=== Work to be completed ===
The response should contain only the line with "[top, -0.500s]" and every line after it to the end of the listing below, duplicated exactly; no picture belongs in it.

#### Given material ####

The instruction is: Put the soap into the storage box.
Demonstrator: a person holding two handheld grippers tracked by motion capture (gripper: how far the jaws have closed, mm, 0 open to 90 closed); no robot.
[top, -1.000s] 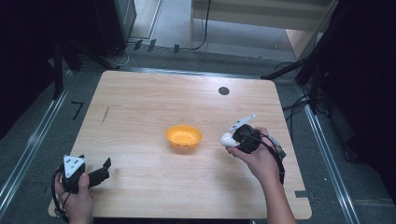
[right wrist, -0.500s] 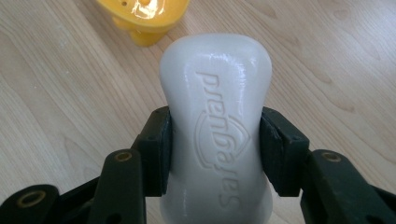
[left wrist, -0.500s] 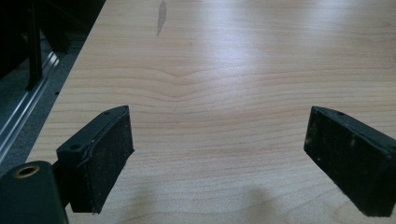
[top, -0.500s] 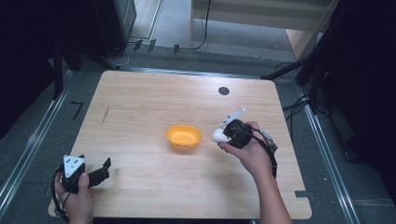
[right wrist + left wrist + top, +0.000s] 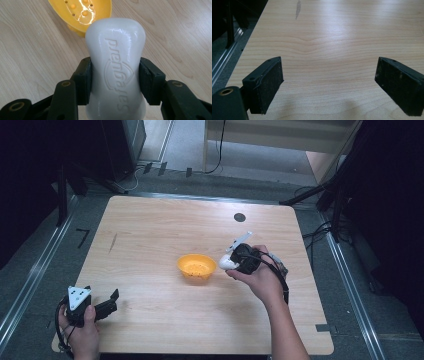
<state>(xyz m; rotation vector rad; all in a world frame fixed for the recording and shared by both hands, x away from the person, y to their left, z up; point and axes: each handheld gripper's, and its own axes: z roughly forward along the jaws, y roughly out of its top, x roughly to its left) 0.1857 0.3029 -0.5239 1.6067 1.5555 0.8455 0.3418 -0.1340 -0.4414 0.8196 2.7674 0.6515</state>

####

=== Task answer ===
[top, -0.500s] 
[right wrist + left wrist + top, +0.000s] 
<state>(xyz m; rotation vector rad; all in a world frame fixed for the recording and shared by both hands, x away from the person, y to their left, z up; point and axes: each handheld gripper's, and its own axes: z roughly forward along the jaws, y roughly out of its top, x roughly to its left) 0.1857 0.3029 -0.5239 1.6067 1.5555 0.8455 0.3418 -0.1340 -0.4414 0.8196 2.7674 0.6515</state>

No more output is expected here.